— The problem —
Say how many lines of the listing below contain "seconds", giving the number and nothing else.
### Collected data
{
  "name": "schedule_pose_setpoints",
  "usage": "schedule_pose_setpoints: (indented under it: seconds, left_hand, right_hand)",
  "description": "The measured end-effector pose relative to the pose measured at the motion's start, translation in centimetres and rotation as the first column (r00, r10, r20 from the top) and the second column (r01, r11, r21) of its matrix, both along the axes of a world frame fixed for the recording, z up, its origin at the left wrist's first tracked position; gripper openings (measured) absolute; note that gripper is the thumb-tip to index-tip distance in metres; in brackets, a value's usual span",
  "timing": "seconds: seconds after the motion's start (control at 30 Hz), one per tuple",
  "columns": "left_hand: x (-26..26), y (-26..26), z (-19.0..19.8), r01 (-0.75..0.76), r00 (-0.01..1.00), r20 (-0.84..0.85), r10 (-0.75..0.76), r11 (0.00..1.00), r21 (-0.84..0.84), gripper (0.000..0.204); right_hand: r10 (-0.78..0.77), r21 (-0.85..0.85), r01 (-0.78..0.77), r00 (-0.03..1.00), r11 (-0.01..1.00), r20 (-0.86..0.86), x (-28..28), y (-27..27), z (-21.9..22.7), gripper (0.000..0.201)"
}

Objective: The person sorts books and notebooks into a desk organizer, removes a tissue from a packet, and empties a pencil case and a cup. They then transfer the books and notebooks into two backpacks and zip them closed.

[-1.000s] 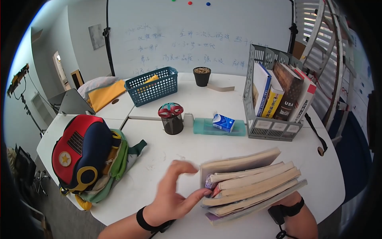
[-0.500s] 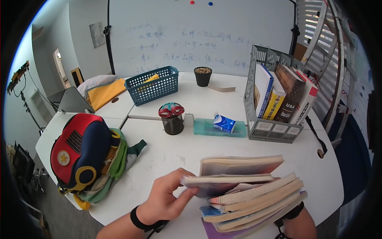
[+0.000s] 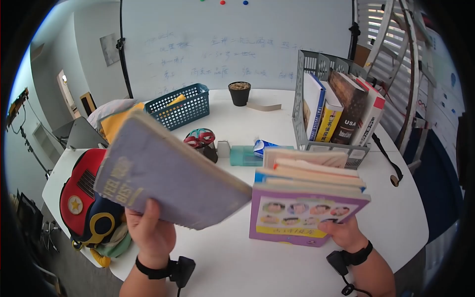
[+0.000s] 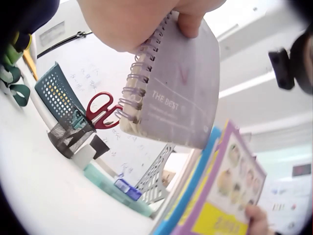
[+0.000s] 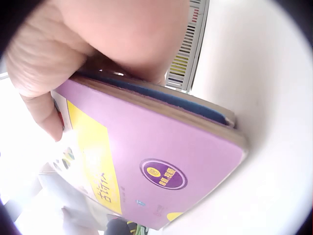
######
— The completed task —
2